Second, China and Britain need to harness the ‘magic’ of civil society-led engagements and backchannel diplomacy. The above adjustments could also prove essential in easing the popular and public antipathy towards China, as well as fostering more room for the much-needed people-to-people and culturally oriented exchanges that can withstand both the tests of time and partisanship. For track-2 and civilian-led efforts to succeed, however, both the Chinese and British governments must create and preserve the space for unfettered, candid, and constructive dialogues on both areas of convergence and divergence. On the former, the focus should be on figuring out possible solutions and room for complementarity – e.g. hydrogen electricity technologies that are applicable to electric vehicles; on the latter, both parties must come to develop principles and ‘guardrails’ that allow for genuine management of differences. The same level of contact and communication between the U.S. and China may not be replicable in the Sino-British context, but with excellent diplomats such as Dame Caroline Wilson at the helm at the British embassy in China, more can certainly be done – provided that the Chinese are willing and open.

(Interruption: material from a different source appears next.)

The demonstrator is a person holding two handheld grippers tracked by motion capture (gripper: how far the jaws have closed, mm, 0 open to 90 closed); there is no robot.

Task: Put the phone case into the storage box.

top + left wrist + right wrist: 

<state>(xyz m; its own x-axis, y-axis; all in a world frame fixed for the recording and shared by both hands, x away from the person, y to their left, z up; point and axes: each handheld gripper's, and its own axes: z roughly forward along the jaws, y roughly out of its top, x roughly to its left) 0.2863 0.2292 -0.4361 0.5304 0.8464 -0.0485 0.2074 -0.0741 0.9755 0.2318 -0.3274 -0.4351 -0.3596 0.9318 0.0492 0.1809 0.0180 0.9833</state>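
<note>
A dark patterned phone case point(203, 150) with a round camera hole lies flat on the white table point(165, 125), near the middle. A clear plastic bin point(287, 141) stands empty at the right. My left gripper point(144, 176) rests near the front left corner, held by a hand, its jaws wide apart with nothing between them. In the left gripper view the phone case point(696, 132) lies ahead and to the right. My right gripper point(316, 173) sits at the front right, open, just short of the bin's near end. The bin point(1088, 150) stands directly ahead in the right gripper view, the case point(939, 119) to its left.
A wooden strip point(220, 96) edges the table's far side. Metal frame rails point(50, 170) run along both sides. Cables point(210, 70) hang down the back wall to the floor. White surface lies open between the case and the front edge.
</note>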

Finally, Beijing should remember that Britain is an independent sovereign state. The decisions of its leaders will likely vary in accordance with the extents to which they see it is closer alignment with China, as opposed to the U.S., that can advance the interests of the British people – especially the middle-class voters who have shaped heavily this recent election. To disparage the entire country as merely docile ‘followers’ of the U.S., is neither accurate nor strategic from the perspective of building friendships and winning over critics. Instead, Beijing must rhetorically and substantively acknowledge that the UK is more than an ‘ally’ of the U.S., but a potential interlocutor with outsized rule-shaping powers – in the 21st century. That, in turn, is the much-needed silver lining and potential ‘pivot’ to the state of Sino-British relations.